Work to complete » Would you please output, word for word, the span of the listing below that opens on the line containing "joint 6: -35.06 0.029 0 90" and closes on the line containing "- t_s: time"? Include both ends and nothing more.

Records provided »

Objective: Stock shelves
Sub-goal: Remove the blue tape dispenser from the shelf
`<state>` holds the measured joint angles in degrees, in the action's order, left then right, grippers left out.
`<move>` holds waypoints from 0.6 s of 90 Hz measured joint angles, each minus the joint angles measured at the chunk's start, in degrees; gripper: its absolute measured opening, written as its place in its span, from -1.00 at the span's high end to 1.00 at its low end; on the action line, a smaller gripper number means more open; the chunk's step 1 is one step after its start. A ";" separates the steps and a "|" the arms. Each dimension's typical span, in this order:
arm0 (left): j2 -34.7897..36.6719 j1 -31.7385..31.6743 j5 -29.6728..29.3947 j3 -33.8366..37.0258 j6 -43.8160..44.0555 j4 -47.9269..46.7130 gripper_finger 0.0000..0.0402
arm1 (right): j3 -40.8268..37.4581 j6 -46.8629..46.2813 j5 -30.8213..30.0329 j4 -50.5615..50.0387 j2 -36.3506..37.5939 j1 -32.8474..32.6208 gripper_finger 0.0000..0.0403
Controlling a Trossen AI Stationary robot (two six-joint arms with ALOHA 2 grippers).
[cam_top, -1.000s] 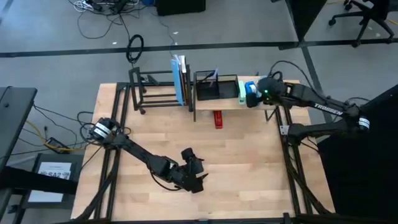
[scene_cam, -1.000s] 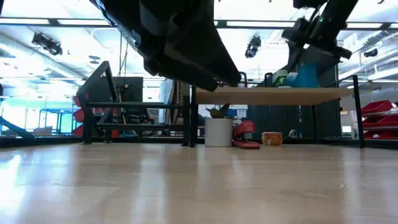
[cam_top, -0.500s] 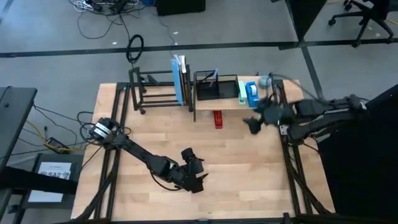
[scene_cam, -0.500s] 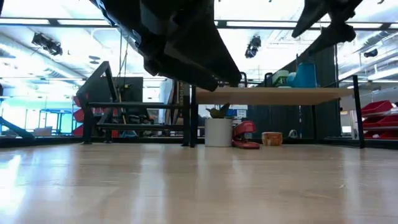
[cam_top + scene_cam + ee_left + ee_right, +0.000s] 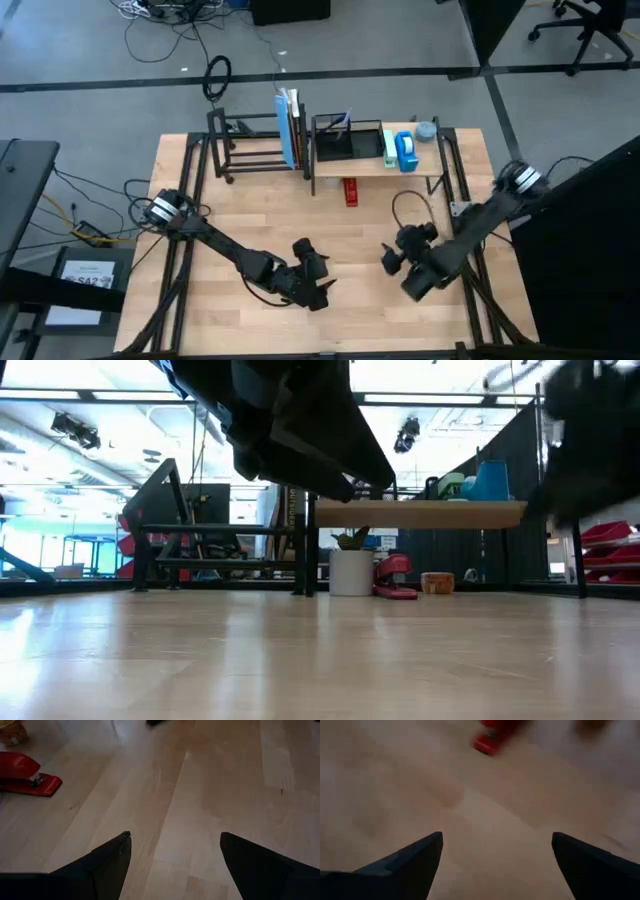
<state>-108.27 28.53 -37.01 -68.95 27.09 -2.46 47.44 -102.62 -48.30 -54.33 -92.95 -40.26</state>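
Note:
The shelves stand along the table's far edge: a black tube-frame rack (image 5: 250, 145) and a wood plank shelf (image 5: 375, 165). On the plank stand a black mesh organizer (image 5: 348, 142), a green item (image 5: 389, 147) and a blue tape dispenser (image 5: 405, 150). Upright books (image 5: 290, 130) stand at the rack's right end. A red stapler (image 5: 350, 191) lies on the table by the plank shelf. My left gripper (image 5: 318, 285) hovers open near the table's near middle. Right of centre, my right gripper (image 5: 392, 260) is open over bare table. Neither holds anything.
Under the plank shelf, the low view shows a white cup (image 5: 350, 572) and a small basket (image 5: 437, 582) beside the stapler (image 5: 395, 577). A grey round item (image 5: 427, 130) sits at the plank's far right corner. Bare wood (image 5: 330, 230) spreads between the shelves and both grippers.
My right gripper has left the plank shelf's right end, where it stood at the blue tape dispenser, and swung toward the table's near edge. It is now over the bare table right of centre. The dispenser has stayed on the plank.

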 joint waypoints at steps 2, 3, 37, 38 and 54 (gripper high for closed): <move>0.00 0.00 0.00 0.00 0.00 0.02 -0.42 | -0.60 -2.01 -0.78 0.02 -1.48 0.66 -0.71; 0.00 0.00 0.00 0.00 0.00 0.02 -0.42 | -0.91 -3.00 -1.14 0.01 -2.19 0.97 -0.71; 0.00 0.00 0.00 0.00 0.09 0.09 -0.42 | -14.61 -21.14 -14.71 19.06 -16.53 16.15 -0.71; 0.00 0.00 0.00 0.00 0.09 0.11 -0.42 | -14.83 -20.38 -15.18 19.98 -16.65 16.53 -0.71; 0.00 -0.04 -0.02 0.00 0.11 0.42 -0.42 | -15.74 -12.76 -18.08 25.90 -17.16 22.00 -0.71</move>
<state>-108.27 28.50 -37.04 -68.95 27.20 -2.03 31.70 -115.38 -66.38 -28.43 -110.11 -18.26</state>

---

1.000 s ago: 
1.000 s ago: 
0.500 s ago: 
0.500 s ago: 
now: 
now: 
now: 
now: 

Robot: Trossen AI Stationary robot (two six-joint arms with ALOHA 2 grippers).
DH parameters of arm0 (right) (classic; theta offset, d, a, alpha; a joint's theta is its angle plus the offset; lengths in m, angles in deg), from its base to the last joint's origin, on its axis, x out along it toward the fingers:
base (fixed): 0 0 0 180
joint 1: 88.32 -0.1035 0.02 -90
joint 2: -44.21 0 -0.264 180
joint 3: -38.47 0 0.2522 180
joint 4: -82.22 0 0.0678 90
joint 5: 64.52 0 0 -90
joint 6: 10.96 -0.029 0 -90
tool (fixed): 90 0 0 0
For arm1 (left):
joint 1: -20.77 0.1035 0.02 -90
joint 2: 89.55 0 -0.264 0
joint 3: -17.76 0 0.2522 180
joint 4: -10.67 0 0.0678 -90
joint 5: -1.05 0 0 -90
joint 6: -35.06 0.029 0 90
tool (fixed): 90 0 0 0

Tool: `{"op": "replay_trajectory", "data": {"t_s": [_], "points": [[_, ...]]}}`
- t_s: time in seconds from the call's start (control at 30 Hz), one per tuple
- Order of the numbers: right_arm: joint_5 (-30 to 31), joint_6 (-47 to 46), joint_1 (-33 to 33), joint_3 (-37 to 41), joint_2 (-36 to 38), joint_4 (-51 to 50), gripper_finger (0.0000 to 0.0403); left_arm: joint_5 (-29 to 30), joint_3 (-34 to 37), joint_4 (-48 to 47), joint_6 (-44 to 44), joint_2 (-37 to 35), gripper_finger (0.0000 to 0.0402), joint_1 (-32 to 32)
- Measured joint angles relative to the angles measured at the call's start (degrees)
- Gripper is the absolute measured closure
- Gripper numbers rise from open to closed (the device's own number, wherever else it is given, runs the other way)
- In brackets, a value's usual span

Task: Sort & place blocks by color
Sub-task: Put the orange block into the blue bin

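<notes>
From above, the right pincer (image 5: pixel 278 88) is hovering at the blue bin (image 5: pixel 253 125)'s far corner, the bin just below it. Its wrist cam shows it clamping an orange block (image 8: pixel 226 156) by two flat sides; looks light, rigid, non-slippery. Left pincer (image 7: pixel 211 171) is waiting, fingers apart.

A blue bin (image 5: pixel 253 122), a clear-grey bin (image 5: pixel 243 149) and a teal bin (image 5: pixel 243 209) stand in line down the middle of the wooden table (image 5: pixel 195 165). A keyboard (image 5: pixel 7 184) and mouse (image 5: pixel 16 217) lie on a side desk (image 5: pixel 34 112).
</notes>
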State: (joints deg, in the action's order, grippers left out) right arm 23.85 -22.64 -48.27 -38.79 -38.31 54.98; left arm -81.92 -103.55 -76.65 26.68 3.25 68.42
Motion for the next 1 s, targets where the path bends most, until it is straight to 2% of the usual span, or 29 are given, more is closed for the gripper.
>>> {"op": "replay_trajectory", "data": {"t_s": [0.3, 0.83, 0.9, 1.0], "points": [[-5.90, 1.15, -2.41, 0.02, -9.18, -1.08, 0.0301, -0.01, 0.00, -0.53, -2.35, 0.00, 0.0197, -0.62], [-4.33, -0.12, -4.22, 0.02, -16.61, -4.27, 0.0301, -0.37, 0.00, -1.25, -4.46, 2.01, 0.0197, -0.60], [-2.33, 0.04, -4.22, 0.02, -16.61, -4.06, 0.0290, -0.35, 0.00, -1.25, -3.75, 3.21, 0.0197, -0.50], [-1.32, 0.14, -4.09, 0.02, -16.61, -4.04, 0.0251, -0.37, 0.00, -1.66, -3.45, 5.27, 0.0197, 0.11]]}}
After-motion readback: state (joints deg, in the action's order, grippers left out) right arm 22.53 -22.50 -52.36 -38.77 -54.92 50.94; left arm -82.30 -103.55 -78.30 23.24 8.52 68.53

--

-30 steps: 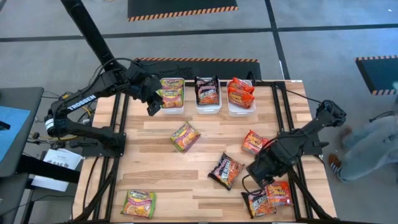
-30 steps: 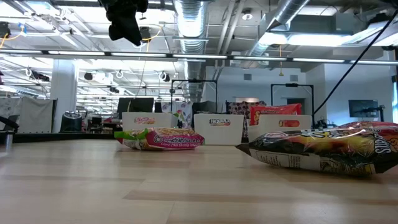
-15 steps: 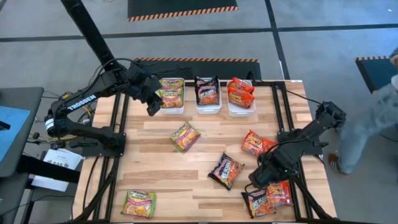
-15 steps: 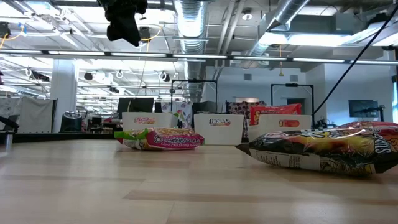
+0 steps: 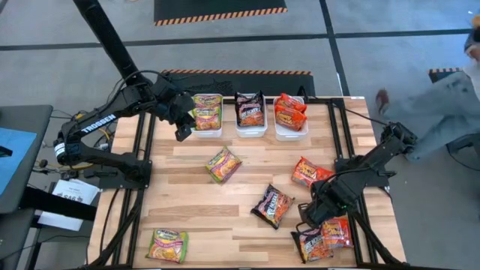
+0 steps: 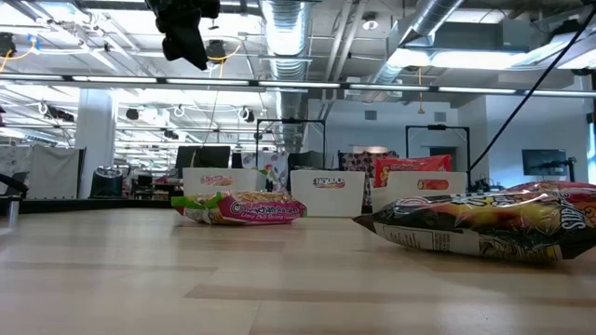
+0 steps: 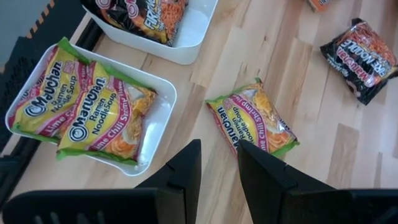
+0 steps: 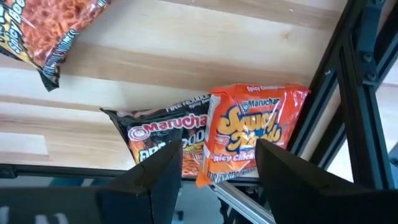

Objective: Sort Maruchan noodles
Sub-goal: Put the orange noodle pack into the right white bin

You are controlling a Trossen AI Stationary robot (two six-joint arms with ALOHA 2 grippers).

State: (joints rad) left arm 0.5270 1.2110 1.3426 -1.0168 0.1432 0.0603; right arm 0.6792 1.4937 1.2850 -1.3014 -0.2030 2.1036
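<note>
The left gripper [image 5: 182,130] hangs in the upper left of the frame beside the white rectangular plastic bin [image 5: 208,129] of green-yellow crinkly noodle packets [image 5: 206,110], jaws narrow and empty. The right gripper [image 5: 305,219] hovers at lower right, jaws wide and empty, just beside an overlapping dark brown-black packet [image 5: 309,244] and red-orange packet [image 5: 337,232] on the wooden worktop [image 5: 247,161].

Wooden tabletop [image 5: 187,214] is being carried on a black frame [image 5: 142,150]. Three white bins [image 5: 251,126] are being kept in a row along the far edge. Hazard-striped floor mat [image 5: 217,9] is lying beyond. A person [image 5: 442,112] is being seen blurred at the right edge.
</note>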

Written answer »
joint 6: -35.06 0.029 0 90
tool (fixed): 90 0 0 0

Tool: `{"op": "replay_trajectory", "data": {"t_s": [_], "points": [[_, ...]]}}`
- t_s: time in seconds from the call's start (control at 30 Hz), one per tuple

This finishes the output.